__TASK DIRECTIONS__:
Show me every line in the listing that has the word "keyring".

__PROVIDED MATERIAL__:
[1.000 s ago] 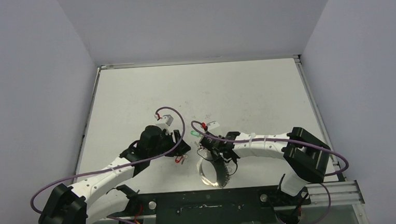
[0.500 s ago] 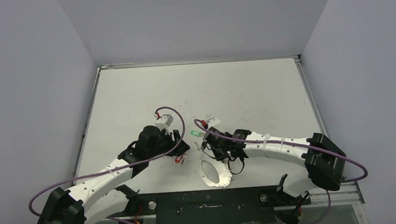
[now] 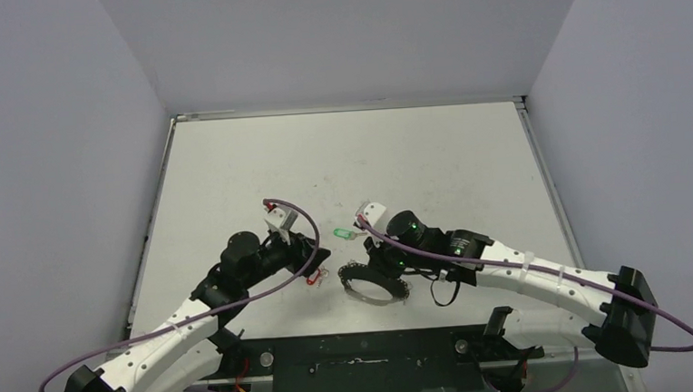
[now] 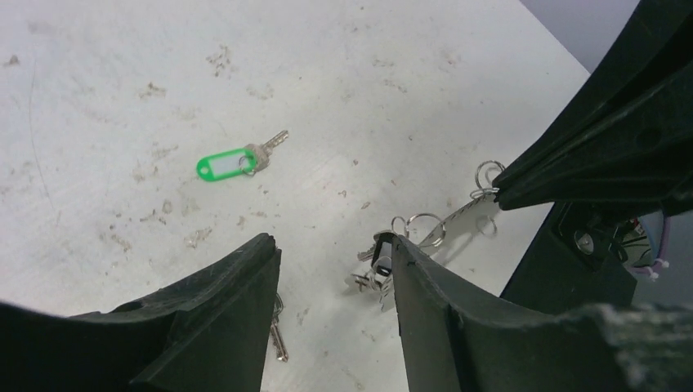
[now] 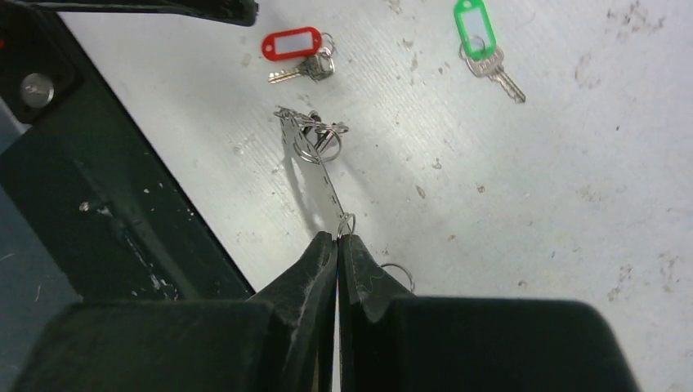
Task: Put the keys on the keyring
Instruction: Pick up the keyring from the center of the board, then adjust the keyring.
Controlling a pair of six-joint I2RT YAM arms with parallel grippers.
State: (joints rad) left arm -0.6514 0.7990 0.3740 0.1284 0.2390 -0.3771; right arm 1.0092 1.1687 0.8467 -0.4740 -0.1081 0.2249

__WRITTEN RESPONSE__:
Task: Put the keys on the keyring
Instruction: Pick up the keyring from the center of the board, then adjust the keyring.

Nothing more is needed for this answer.